Saved data entries:
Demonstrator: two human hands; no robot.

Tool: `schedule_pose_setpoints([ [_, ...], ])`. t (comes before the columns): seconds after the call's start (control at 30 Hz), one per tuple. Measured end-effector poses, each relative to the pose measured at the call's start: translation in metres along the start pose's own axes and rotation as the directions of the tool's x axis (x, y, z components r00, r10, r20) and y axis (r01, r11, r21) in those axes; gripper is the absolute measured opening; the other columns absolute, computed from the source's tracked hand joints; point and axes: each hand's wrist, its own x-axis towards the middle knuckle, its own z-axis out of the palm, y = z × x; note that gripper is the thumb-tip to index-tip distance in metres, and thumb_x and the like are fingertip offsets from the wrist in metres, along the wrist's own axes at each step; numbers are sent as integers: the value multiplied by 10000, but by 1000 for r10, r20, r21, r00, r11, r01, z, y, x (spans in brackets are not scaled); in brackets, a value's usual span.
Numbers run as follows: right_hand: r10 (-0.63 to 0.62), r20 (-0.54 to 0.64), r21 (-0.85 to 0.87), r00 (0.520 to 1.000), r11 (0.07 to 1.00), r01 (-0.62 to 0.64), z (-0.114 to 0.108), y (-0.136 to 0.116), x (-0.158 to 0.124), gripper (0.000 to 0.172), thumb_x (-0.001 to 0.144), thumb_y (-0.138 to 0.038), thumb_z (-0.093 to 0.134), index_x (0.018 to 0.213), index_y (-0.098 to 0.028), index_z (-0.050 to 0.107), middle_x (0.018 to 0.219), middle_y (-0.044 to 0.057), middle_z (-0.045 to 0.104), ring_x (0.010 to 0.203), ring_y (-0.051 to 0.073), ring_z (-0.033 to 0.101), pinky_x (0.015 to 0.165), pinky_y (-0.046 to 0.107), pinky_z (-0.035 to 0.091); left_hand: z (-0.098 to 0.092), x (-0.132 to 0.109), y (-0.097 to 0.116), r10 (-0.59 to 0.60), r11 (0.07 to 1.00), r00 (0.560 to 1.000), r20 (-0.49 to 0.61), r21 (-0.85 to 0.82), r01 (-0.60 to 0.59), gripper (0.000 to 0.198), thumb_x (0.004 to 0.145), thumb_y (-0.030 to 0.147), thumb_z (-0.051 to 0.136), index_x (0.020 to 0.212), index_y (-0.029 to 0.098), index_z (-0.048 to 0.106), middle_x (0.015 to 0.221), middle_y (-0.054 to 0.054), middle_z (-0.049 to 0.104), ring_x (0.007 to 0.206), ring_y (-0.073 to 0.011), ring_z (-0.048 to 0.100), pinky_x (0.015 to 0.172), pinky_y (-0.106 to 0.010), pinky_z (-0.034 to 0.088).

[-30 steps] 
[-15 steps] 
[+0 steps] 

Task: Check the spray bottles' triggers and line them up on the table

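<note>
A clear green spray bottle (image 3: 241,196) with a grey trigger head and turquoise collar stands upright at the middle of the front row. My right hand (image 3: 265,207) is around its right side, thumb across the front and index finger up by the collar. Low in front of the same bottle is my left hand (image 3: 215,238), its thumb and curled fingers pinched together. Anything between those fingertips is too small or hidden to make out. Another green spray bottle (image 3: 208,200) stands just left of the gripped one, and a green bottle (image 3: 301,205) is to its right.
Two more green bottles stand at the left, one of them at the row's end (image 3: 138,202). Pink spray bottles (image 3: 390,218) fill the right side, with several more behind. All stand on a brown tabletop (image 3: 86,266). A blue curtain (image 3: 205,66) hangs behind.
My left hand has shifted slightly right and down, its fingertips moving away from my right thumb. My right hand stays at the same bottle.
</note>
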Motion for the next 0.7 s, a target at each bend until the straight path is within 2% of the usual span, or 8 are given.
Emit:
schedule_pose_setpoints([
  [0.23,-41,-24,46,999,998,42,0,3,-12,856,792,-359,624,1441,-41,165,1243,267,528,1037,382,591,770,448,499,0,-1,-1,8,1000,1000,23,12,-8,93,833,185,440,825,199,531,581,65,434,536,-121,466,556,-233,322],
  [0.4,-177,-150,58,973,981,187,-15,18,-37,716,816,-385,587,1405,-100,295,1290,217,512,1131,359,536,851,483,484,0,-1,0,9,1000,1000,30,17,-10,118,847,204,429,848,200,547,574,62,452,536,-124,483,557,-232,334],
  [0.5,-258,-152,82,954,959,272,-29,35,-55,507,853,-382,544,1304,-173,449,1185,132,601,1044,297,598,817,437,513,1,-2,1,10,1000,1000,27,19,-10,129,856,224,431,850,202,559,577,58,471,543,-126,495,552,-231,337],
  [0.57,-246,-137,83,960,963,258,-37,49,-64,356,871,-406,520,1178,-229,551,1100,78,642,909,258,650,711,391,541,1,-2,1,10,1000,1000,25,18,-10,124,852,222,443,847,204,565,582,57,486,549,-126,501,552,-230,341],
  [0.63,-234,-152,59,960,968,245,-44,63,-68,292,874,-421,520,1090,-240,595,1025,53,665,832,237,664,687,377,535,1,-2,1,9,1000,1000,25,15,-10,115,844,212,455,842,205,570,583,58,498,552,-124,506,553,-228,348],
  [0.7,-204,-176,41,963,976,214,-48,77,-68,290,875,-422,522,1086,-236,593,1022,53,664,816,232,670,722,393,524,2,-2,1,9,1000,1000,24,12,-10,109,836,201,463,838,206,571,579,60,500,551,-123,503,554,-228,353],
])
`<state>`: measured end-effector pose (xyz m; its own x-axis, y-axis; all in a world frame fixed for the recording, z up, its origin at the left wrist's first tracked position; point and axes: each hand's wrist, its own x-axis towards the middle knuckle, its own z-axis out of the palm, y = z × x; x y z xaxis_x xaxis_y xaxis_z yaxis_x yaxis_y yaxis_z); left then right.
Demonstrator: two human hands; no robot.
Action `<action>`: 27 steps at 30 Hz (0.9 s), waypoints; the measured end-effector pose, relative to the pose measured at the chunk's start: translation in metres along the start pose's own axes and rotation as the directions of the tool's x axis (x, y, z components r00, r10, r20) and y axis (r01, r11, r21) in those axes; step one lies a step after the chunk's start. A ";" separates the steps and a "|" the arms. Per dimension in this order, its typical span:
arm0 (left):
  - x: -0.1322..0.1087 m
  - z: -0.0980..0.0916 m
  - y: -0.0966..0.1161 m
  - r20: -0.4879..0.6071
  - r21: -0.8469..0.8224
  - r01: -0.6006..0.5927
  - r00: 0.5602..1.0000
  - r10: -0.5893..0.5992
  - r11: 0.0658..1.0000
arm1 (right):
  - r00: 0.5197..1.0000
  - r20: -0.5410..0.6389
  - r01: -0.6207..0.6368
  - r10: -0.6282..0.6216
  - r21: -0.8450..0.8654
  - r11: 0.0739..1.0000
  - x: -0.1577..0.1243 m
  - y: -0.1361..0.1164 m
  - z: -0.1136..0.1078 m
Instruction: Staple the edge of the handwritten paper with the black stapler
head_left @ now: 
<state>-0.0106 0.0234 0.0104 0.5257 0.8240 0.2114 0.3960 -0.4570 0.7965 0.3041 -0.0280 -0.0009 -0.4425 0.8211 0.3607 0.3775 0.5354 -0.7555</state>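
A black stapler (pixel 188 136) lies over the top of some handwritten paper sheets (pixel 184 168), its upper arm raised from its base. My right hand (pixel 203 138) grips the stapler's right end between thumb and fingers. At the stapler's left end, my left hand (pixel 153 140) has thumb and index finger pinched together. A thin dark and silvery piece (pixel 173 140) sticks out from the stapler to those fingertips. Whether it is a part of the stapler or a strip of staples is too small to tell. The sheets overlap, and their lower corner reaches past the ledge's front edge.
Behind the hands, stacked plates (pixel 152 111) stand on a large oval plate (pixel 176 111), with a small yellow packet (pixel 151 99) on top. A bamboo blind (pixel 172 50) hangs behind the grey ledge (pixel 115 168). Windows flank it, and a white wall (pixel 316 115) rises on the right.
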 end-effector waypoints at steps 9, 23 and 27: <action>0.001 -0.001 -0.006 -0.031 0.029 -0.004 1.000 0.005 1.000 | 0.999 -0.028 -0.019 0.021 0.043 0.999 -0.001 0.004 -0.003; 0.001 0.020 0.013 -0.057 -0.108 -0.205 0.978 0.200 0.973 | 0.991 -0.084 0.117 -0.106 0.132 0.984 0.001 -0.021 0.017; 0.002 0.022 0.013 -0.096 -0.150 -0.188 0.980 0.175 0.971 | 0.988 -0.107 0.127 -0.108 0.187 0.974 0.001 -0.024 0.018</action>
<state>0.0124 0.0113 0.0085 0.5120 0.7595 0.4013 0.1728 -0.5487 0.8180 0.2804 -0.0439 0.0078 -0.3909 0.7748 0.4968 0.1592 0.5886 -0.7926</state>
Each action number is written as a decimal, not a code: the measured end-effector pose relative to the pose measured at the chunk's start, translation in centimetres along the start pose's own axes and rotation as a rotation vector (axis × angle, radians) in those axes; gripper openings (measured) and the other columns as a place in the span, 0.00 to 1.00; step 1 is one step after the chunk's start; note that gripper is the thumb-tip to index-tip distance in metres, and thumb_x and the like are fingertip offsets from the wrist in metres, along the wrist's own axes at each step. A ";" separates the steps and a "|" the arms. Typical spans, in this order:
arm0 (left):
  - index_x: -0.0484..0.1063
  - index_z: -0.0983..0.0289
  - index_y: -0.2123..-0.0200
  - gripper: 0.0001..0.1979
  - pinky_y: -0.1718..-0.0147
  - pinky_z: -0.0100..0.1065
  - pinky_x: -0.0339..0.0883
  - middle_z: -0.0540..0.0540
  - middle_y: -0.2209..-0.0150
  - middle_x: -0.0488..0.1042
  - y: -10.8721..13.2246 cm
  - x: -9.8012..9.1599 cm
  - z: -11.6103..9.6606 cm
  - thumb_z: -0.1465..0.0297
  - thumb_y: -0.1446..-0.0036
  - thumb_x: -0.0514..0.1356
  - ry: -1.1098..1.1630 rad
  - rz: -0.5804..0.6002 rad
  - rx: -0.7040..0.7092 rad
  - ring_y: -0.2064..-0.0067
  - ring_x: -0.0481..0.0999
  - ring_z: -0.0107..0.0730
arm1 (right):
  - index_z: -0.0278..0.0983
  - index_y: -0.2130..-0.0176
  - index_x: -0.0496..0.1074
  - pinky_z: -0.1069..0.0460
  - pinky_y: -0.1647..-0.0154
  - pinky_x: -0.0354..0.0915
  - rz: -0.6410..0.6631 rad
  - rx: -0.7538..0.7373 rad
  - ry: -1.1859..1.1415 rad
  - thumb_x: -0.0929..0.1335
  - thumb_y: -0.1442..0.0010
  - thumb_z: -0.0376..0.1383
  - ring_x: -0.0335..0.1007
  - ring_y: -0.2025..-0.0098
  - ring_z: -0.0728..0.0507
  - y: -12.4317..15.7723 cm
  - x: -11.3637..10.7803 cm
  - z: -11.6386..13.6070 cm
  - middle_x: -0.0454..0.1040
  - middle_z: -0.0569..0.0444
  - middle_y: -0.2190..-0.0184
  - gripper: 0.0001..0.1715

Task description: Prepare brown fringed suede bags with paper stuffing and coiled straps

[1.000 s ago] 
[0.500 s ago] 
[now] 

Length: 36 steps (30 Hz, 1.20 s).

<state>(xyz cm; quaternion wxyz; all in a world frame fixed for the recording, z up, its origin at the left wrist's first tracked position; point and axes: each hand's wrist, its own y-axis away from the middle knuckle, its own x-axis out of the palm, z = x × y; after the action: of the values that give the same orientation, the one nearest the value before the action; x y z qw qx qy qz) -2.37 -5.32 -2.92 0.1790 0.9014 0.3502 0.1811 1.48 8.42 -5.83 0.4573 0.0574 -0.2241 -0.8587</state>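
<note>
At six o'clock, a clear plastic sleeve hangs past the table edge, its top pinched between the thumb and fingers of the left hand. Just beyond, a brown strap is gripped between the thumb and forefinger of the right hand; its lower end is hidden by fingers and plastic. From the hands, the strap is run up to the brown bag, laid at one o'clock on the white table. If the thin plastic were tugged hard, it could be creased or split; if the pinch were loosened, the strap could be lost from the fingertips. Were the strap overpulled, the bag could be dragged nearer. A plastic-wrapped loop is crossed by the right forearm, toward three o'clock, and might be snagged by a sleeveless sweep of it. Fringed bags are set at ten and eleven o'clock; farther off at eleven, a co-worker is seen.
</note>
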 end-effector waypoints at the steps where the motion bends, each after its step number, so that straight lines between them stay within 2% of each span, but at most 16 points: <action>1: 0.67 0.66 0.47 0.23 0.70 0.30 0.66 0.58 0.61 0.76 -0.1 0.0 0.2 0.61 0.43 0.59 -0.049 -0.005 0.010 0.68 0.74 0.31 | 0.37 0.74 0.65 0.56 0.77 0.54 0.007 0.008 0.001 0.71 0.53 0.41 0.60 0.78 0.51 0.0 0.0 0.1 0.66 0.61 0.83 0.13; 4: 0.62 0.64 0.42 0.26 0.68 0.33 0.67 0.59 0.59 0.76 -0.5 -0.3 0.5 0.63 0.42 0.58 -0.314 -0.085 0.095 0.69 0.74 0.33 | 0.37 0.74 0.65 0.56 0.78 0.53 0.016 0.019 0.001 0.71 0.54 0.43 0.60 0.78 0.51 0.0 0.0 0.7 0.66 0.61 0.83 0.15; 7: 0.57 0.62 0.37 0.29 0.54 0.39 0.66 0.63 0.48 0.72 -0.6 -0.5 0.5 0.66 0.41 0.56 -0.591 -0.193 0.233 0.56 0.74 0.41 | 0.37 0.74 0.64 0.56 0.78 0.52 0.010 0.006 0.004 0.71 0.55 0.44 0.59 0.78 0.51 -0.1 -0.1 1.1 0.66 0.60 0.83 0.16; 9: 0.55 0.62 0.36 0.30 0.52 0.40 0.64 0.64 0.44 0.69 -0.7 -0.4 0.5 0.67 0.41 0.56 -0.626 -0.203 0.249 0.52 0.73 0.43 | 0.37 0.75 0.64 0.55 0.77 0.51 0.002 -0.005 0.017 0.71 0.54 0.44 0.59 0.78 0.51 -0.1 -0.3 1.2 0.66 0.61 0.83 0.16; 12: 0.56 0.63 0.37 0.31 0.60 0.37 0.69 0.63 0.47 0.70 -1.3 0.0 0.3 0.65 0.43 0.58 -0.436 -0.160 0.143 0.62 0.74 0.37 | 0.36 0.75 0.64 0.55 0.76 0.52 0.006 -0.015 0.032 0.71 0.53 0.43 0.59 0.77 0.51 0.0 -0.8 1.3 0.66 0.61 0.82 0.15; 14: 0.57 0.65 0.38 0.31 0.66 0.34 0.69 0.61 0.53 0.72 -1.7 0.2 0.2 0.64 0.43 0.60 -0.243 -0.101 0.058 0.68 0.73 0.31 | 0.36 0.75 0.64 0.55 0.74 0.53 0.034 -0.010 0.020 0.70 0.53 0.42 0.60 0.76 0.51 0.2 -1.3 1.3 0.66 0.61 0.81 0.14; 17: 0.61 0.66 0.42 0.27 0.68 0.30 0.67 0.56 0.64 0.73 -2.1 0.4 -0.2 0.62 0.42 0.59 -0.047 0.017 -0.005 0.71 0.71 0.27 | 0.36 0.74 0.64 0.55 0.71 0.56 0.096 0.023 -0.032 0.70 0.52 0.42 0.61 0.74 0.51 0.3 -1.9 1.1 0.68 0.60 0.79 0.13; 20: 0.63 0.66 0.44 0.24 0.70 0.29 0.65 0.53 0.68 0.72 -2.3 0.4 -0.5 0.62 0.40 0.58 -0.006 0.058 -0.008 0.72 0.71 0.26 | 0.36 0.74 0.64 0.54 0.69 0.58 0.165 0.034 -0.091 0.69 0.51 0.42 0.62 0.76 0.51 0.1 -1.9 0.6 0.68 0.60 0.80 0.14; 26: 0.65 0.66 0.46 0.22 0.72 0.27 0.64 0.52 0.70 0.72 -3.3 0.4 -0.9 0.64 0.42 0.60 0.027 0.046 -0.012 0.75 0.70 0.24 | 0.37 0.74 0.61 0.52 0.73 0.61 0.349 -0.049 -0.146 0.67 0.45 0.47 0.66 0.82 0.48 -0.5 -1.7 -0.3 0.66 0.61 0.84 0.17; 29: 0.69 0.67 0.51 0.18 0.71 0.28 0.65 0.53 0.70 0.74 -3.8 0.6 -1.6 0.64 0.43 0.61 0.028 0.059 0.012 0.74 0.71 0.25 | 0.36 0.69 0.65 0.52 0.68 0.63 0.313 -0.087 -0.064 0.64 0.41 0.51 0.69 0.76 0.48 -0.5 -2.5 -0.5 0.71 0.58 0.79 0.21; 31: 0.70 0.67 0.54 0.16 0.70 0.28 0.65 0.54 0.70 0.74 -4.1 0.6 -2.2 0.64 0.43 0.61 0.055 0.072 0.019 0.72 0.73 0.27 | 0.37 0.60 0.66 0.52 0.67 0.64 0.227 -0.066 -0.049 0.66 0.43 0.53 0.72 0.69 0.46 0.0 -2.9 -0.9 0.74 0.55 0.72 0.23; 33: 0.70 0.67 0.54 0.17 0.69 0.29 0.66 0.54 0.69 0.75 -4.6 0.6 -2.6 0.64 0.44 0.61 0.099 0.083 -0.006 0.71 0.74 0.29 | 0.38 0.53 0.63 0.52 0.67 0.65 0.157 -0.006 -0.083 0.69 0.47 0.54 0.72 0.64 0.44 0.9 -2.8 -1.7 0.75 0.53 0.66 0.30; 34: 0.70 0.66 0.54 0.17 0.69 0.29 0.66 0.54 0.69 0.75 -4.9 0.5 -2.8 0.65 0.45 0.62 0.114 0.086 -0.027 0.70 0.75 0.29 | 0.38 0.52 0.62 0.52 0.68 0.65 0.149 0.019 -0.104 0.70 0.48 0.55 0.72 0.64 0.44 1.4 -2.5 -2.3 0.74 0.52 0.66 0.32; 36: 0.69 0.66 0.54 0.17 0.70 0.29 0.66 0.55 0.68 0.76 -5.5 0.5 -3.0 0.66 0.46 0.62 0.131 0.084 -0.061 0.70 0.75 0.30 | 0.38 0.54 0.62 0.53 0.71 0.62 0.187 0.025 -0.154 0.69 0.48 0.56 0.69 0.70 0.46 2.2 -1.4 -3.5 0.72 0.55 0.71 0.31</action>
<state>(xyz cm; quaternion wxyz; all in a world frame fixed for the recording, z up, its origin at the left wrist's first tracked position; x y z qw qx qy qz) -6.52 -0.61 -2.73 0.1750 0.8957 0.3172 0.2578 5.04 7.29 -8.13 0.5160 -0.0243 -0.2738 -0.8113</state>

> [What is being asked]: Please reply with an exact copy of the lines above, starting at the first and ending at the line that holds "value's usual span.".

> [Written answer]:
Demonstrator: two human hands; no robot.

Tool: `schedule_pose_setpoints([ [_, ...], ])`. t (comes before the columns): seconds after the call's start (control at 30 Hz), one per tuple. Measured end-effector poses, each relative to the pose measured at the call's start: translation in metres along the start pose's own axes and rotation as the directions of the tool's x axis (x, y, z components r00, r10, r20) and y axis (r01, r11, r21) in those axes; gripper is the absolute measured opening; the other columns absolute, computed from the source's tracked hand joints; point and axes: each hand's wrist, its own x-axis towards the middle knuckle, its own z-axis out of the palm, y = z × x; note that gripper is the thumb-tip to index-tip distance in metres, and thumb_x and the like are fingertip offsets from the wrist in metres, along the wrist's own axes at each step; numbers are sent as integers: the value multiplied by 10000, but by 1000 for r10, r20, r21, r00, r11, r01, z, y, x (spans in brackets are not scaled); in brackets, a value's usual span.

No more output is expected here.